Repeat only the lines from the one holding "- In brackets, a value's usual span" down to the last line of the listing below, including both of those lines.
• • •
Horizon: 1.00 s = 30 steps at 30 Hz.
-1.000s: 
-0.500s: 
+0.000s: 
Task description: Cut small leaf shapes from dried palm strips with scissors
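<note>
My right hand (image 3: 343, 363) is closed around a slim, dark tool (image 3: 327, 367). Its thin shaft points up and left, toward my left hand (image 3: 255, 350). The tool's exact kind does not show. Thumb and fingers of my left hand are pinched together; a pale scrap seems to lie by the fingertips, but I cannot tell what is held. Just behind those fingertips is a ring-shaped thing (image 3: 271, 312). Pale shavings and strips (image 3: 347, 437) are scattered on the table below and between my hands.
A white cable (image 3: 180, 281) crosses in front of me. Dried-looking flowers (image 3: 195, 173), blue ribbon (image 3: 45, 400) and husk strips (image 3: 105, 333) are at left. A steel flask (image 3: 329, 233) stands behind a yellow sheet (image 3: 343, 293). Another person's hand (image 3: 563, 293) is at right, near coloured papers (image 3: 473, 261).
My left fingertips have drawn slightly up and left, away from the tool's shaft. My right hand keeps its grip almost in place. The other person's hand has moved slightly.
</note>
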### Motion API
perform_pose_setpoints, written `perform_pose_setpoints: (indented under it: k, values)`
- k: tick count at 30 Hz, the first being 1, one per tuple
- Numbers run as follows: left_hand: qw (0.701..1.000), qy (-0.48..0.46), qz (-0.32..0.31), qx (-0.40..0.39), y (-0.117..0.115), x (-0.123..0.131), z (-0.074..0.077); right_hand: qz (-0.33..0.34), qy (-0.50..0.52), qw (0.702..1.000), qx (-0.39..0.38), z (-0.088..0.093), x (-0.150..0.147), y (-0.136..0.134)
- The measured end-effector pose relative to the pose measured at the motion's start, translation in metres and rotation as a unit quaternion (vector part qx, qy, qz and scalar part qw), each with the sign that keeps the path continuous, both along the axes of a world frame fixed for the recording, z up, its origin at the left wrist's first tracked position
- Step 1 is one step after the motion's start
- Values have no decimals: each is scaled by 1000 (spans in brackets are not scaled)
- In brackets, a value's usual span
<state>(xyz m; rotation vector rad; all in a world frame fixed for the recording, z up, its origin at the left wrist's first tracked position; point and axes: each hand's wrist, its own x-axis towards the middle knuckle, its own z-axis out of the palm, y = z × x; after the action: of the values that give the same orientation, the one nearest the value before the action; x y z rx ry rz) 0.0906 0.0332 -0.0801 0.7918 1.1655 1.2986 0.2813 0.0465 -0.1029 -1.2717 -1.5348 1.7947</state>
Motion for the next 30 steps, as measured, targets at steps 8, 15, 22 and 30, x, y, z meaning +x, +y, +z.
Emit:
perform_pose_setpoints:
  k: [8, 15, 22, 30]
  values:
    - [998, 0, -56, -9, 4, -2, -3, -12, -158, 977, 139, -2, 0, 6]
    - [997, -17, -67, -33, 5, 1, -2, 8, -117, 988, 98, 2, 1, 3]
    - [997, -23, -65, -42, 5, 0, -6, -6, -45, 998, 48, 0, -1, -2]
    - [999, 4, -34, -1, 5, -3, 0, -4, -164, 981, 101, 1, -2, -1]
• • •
OUTPUT »
- In brackets, a value's usual span
<state>(xyz m; rotation vector rad; all in a world frame fixed for the recording, z up, its origin at the left wrist's first tracked position; point and axes: each hand's wrist, its own x-axis towards the middle knuckle, its own z-axis out of the palm, y = z × x; after the action: of the values that give the same orientation, the one nearest the value before the action; x y z rx ry rz) 0.0906 0.0332 -0.0801 0.7918 1.1655 1.2986 0.2813 0.0465 -0.1029 -1.2717 -1.5348 1.7947</state>
Motion for the next 30 steps, as measured, targets at steps 8, 15, 22 and 30, x, y, z meaning +x, +y, +z.
Emit:
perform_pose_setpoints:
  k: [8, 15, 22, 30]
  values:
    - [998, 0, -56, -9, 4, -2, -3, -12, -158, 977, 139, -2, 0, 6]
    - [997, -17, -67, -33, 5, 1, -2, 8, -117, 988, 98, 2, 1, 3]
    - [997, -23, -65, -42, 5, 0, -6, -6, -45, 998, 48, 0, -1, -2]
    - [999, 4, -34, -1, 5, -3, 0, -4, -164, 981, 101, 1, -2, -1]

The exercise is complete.